Réalisateur au préalable d’un Chasse Sanglante (1986) et d’un nanardesque Zadar ! Cow from hell (littéralement, la vache de l’enfer !), Robert C. Hughes n’aura pas fait une longue carrière dans le cinéma après Memorial Valley Massacre (il sombrera même avec un téléfilm érotique, Lusty Liaisons 2, qui doit traîner sur youtube sous son titre tchèque). Après vision de ce slasher bas de gamme, on est guère surpris voire même plutôt soulagé qu’on ait pas refilé encore du blé à cet individu pour tourner un Memorial Valley Massacre 2 : Return of the angry cro-magnon !
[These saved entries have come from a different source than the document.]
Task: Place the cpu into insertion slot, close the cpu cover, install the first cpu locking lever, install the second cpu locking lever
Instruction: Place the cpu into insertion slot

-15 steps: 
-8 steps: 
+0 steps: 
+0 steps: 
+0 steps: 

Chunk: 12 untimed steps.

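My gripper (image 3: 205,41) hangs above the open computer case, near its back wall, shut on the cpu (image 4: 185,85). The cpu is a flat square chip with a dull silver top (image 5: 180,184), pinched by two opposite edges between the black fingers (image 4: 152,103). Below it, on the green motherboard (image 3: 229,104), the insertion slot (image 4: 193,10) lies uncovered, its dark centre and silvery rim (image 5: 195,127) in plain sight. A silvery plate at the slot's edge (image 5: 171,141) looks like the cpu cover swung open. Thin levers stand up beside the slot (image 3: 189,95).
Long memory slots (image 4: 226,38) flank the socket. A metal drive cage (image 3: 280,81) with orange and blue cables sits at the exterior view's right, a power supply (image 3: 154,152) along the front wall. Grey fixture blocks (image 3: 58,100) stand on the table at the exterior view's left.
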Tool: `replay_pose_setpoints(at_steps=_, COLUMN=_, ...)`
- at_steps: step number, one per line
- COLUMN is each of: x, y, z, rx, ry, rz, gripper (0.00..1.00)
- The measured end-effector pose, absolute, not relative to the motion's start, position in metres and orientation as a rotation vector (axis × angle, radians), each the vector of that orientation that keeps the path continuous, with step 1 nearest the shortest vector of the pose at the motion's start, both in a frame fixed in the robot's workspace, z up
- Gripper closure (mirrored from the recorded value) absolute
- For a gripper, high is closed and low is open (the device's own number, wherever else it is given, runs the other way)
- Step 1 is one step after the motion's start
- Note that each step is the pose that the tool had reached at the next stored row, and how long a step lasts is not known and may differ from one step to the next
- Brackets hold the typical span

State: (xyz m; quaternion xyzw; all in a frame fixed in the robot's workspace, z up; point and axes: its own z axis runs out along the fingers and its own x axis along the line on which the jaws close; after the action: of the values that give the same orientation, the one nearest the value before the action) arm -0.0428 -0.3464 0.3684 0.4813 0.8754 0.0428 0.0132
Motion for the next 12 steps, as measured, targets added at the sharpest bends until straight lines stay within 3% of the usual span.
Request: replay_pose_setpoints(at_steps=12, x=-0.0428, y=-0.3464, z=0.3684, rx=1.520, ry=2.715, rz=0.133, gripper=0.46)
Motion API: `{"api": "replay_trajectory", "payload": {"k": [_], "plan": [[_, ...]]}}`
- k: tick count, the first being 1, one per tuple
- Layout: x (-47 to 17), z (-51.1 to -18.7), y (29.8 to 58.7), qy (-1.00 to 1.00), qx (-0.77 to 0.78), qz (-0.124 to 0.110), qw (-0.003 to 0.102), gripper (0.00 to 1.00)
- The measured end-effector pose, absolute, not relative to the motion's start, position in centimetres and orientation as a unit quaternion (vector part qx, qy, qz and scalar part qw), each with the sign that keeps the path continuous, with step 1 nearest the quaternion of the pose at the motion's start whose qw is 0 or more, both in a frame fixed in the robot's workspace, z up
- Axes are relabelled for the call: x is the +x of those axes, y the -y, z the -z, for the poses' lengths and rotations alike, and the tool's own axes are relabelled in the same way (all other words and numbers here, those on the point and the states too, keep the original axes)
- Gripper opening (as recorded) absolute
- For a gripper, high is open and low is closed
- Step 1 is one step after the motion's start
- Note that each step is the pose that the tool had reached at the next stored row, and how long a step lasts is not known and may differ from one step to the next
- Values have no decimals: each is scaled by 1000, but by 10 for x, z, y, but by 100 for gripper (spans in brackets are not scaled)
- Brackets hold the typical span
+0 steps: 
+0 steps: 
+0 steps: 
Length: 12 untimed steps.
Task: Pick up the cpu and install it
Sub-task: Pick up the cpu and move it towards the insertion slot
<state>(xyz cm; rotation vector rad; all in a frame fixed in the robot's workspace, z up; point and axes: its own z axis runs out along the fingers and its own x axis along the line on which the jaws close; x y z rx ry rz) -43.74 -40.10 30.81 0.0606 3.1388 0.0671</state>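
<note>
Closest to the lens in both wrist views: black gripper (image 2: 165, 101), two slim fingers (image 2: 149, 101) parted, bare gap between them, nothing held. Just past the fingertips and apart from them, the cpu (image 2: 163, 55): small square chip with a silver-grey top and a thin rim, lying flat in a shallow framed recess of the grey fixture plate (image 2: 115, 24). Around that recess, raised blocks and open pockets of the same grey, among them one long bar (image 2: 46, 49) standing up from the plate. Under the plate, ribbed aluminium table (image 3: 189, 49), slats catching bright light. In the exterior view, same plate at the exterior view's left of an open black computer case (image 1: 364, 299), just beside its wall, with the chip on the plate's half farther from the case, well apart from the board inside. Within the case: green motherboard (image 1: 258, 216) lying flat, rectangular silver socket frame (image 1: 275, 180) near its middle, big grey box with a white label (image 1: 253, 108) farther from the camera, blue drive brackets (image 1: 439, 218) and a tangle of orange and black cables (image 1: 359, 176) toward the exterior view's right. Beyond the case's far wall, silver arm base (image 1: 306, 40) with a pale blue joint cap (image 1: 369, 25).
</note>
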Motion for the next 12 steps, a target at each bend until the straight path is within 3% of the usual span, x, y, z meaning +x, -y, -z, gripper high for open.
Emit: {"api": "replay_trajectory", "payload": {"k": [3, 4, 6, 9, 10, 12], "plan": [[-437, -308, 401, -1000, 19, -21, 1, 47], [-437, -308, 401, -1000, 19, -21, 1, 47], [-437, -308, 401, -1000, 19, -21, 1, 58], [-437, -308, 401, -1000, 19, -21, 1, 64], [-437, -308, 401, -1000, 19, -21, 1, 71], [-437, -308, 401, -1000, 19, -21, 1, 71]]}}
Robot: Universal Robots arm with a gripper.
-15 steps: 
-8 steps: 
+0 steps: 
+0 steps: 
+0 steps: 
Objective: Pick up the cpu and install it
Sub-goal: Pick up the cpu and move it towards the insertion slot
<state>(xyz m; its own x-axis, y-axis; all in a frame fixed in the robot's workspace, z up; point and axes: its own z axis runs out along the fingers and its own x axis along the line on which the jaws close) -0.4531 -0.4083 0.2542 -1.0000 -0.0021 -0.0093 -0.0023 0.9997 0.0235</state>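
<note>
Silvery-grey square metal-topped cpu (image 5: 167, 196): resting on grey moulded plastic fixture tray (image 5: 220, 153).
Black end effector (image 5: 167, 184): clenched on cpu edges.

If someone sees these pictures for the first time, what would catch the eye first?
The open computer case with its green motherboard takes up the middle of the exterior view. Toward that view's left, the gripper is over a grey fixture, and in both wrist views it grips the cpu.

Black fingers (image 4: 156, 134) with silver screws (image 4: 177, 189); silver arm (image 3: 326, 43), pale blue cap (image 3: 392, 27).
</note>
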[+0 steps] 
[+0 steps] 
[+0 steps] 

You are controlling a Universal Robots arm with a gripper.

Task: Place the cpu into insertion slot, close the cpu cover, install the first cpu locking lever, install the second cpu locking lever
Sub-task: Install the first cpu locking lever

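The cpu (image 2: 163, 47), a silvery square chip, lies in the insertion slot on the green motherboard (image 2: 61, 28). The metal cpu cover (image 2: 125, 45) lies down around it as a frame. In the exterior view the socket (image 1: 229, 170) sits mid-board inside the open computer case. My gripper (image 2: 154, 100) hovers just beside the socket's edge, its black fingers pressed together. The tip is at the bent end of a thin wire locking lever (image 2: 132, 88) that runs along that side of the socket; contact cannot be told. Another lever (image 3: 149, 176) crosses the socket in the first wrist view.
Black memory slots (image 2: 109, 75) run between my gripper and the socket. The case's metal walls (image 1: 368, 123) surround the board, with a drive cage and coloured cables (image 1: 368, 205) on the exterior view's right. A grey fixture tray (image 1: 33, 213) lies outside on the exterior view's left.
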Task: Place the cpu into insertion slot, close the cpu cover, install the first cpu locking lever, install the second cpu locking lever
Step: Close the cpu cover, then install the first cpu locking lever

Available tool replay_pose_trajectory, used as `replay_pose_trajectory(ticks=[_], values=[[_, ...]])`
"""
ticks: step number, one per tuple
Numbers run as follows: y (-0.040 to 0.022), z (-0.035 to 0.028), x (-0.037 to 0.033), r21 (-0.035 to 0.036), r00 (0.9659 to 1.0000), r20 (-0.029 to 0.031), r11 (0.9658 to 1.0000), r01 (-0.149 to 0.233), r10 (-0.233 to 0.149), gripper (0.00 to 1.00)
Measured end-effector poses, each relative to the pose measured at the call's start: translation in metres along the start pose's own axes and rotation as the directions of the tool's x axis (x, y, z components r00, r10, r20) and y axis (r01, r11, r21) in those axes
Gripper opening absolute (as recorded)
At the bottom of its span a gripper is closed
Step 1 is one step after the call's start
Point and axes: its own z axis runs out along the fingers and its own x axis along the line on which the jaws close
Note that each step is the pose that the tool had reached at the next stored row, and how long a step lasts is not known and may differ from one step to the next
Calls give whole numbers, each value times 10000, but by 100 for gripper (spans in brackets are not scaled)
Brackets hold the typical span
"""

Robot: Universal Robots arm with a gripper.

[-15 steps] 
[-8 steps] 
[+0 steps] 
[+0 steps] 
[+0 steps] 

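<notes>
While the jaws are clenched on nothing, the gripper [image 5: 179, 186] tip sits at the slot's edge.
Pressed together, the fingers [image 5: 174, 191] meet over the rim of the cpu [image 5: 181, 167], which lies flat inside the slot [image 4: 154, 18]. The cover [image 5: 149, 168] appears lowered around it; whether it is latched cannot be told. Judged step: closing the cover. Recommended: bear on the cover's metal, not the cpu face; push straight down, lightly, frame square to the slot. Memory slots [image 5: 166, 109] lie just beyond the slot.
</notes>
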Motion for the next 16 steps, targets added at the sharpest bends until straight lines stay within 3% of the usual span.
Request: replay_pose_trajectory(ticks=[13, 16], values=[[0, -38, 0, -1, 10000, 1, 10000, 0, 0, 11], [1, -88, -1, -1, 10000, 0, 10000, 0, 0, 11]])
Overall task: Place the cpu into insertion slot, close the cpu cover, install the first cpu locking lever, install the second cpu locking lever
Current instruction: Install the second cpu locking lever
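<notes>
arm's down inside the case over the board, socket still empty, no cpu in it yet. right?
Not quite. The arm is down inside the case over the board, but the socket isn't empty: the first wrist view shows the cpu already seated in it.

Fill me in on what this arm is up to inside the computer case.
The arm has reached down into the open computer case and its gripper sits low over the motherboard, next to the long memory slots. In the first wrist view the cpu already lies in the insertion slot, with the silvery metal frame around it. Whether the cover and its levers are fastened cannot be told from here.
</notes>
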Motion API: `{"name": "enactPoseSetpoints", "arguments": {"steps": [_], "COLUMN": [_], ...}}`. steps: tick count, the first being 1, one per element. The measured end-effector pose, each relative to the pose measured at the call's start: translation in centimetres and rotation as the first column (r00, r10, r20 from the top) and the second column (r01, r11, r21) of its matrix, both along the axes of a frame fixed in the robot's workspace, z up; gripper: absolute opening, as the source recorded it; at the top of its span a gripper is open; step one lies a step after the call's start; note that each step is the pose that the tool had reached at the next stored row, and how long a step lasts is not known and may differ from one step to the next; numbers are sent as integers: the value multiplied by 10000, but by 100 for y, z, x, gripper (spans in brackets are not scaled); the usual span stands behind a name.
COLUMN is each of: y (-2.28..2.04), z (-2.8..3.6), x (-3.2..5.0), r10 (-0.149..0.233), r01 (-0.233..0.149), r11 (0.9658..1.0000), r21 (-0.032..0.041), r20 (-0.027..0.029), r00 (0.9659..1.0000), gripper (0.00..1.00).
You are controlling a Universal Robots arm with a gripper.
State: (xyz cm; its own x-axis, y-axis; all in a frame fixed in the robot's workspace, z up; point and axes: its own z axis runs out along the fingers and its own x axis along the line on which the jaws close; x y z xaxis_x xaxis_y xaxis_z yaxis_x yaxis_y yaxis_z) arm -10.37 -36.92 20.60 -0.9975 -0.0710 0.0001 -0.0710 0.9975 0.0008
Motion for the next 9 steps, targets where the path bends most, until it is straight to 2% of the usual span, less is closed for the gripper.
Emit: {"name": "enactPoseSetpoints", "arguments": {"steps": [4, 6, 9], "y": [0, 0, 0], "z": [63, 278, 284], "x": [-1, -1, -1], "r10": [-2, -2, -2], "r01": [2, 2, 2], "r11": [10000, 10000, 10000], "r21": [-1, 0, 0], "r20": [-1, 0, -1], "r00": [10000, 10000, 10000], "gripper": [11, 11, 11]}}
Lorsque Memorial Valley Massacre sort sur grand écran, nous sommes quand même déjà en 1989 et la vague des slashers lancée par La Nuit des Masques de Carpenter et le Vendredi 13 de Cunningham souffle presque ses dix bougies. On était donc en droit d’attendre quelque chose d’un peu plus neuf et non un enième ersatz d’un des films précités. Las, on a l’impression au bout de quelques minutes de film seulement qu’on va véritablement se goinfrer un sous-Vendredi 13 mou de chez mou. Et cette impression ne va pas durer qu’un quart d’heure mais bien les 90 minutes du film complet !

Le problème majeur du film ne vient pas forcément du fait que l’on soit en face d’un schéma mille fois vu avec un groupe d’individus qui se font tuer les uns après les autres dans un lieu unique (ici un camp paumé dans les montagnes) par un désaxé. On a pu voir plusieurs réalisateurs faire des merveilles sur des scénarios pas forcément originaux (Jeepers Creepers, Détour Mortel). Comme dans toute chose, il y a ce que l’on appelle le « fond » et la « forme ». Dans le cas de Memorial Valley Massacre, Robert Hugues se plante sur les deux : la mise en scène est approximative, la photographie peu flatteuse, la musique complètement "autre" par moment, le rythme inégal...

Et pourtant, malgré un démarrage un peu lent, le film de Hugues trouve finalement son rythme de croisière après une séquence aussi foutraque que marrante dans laquelle un ado obèse qui fait du quad est poursuivi un bon moment par le tueur (qui, au passage, nous a été révélé cash par le réalisateur au bout d'un petit quart d'heure de film! no whodunit here !) qui fini par le rattraper et le tuer.

Après le premier meurtre donc, Hugues enclenche la seconde et va amener au spectateur avide de slasher ce qu'il attend : des meurtres réguliers avec ce qu'il faut d'hémoglobine. Ne vous attendez pour autant pas à des hectolitres ni à du gore bien craspec mais bon, dans l'ensemble les meurtres sont sympas (ça fait bizarre d'écrire ça quand même!) et cela reste distrayant. Dommage que cela soit le seul motif qui peut inciter à poursuivre la vision du film : voir qui va mourir et comment...

Reste son casting : John Kerry, vu dans pas mal de séries TV (Chips, L’homme qui tombe à pic, Mike Hammer) et films mais pas vraiment dans le genre qui nous occupe ici. Les amateurs reconnaîtront aussi peut-être la tronche de ce bon vieux William Smith. Mais si, vous l’avez vu dans des titres comme La loi du Talion, Grave of the vampire, le Piranha de William Gibson (pas celui de Dante donc), New York ne répond plus aux côtés de Yul Brunner et Max Von Sydow, Ca va cogner (avec Clint Eastwood et son orang-outan Clyde), il est aussi le père de Conan dans le film de John Milius ou encore Maniac Cop, Uncle Sam, Jumper…. bref un habitué de nos colonnes !

Vous l'aurez compris, Memorial Valley Massacre est un petit slasher de seconde zone assez dispensable mais qui comporte pas mal de clichés qui pourront peut-être faire sourire les habitués du genre.